#### Your task:
The answer is a stretch of the material below, returned exactly: the line containing "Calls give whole", the line containing "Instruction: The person", and all lines between.

##### Extracted entries

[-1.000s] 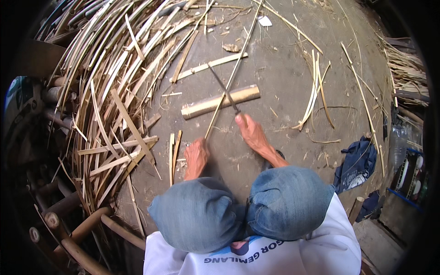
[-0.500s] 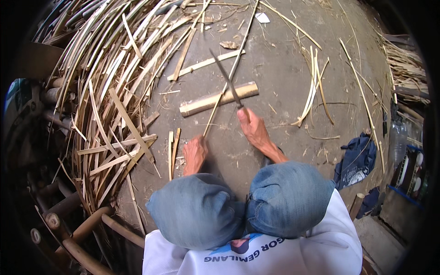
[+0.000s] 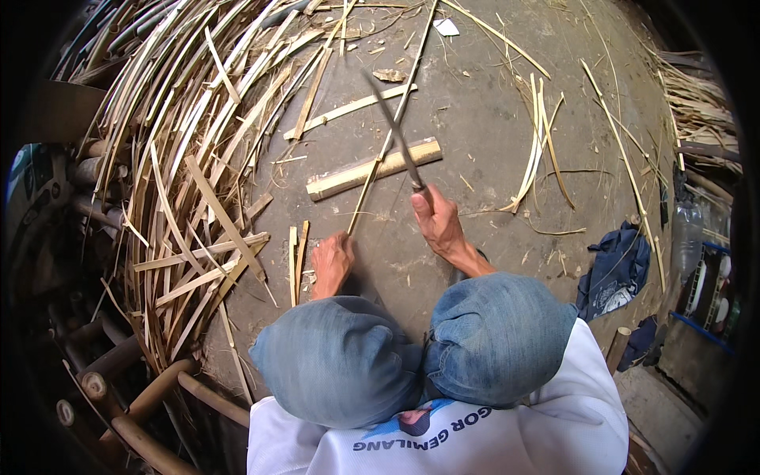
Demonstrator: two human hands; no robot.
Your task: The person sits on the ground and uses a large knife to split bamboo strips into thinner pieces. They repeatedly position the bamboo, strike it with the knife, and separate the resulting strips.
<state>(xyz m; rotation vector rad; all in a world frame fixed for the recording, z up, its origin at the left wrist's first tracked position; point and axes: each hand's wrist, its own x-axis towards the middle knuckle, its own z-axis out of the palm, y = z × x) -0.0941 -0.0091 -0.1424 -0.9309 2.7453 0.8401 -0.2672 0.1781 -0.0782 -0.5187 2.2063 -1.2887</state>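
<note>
Bamboo strip (image 3: 404,101) slants from the near side of the floor (image 3: 467,111) to its far edge, its near end in the left hand (image 3: 332,261) of the worker whose head camera I follow from a distance. I see that hand's fingers curled closed around it. The right hand (image 3: 439,226) is wrapped tightly about the handle of a long knife (image 3: 402,146), thumb along the top, the dark blade angled away and crossing above the strip. Whether steel meets bamboo I cannot tell; the tip is blurred. Beneath the crossing, the strip passes over a half-round bamboo length (image 3: 348,177), with a pale slat (image 3: 348,109) just beyond. Along the floor's left edge I count no end of split pieces in a heap (image 3: 226,219); toward its right edge lie several thin strips (image 3: 540,150) and, nearer the corner, a crumpled dark blue cloth (image 3: 613,273). Denim-clad knees (image 3: 499,336) rise at the near edge.
</note>
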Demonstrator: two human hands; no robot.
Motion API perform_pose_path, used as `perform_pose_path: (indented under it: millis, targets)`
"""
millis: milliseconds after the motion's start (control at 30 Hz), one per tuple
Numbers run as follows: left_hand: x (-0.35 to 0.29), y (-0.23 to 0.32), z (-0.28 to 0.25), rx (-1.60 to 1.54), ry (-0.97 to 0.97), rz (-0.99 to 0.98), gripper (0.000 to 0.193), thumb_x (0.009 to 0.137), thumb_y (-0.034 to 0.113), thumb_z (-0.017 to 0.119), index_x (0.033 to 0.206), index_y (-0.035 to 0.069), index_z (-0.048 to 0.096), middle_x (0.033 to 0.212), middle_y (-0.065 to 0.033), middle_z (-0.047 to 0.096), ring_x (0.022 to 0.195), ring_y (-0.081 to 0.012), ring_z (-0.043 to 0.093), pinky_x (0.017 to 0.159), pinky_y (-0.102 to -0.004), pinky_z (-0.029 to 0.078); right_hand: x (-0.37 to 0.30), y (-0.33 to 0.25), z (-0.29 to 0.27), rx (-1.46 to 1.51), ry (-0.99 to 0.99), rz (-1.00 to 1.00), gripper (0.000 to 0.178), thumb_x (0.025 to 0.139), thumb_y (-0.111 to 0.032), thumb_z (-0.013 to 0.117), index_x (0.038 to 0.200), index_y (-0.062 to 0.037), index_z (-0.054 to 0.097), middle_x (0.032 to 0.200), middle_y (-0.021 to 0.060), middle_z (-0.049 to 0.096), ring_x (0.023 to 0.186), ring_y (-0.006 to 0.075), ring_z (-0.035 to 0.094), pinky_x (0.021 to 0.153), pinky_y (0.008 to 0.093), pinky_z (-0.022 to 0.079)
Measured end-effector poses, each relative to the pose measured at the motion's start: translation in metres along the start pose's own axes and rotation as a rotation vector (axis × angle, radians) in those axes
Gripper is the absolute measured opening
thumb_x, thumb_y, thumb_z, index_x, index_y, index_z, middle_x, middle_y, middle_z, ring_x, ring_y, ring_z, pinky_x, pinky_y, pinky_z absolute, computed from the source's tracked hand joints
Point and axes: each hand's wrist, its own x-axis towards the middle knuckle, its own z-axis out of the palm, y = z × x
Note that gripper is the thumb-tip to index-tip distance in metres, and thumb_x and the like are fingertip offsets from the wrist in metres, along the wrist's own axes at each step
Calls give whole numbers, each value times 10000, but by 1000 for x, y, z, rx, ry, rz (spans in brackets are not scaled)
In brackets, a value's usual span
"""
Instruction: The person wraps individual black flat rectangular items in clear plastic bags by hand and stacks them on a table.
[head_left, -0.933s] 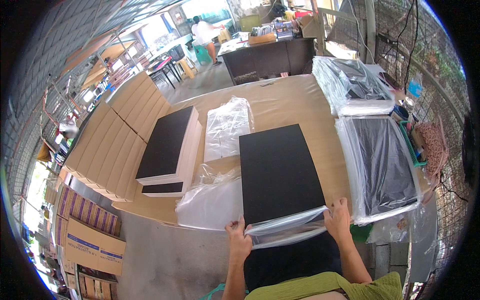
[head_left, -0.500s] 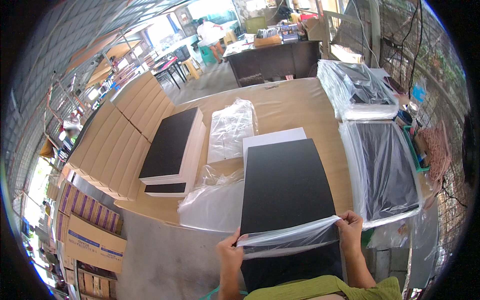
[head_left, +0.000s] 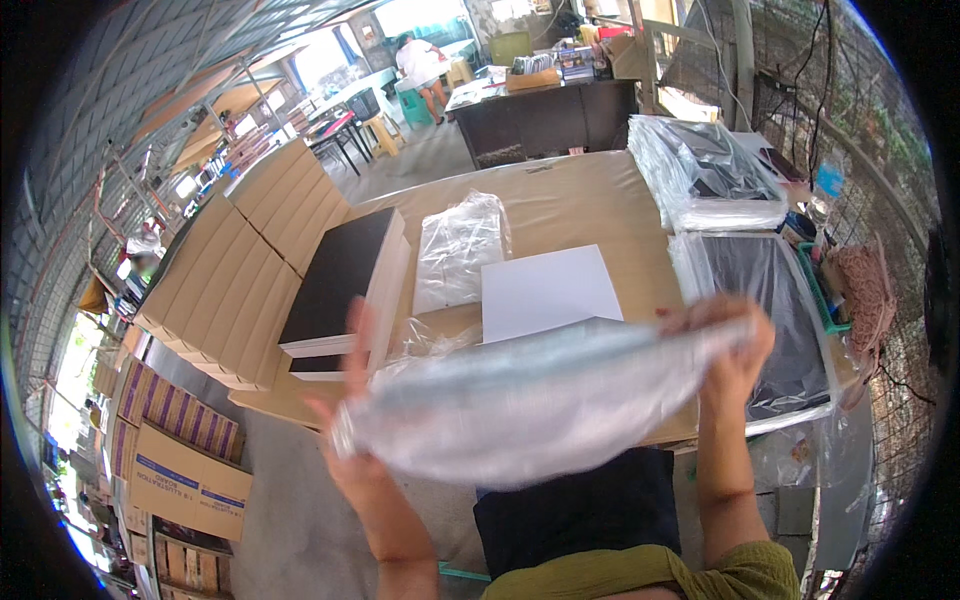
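A wide, pale sheet in clear plastic (head_left: 540, 410), smeared by motion, is held tilted across my front above the table's near edge; its upper part looks grey and its lower part whitish. My left hand (head_left: 355, 430) is at its left end, some fingers spread and blurred, the palm side against the plastic. At the other end, the fingers of my right hand (head_left: 735, 350) are closed round the plastic. A white board (head_left: 550, 288) lies flat on the table just beyond the sheet. Loose clear plastic bags (head_left: 425, 345) show partly behind my left hand.
The brown-covered table (head_left: 570, 195) bears a black-topped stack of boards (head_left: 345, 265) and a plastic-wrapped pack (head_left: 462, 250). Tall brown stacks (head_left: 225, 290) stand left. Plastic-covered black boards (head_left: 770, 320) and another wrapped pile (head_left: 700, 175) lie right. A person (head_left: 422, 65) is far off.
The black board that lay before me with plastic pulled across it no longer lies there. Both hands have risen and moved apart, lifting the plastic-covered sheet; the white board is now largely uncovered.
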Motion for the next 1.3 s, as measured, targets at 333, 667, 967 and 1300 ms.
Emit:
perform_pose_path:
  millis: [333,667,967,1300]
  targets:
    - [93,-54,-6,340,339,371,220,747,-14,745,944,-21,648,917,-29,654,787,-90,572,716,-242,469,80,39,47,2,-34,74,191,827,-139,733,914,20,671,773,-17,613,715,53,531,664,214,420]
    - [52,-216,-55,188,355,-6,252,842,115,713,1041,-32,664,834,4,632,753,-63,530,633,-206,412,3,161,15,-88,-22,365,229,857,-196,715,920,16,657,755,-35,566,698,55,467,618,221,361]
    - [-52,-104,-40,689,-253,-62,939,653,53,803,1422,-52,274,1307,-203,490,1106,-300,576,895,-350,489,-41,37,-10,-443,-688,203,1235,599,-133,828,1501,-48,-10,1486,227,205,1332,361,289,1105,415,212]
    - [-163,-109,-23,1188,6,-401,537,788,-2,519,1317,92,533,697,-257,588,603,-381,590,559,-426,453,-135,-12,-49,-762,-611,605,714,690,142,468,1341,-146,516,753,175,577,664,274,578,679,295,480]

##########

#### Finished task:
Calls give whole numbers, each value times 10000, but by 1000 for x, y, z, rx, ry, rz (spans in brackets are not scaled)
In brackets, a value's usual span
"""
Instruction: The person wraps individual black flat rectangular items in clear plastic bags by hand and stacks them on a table.

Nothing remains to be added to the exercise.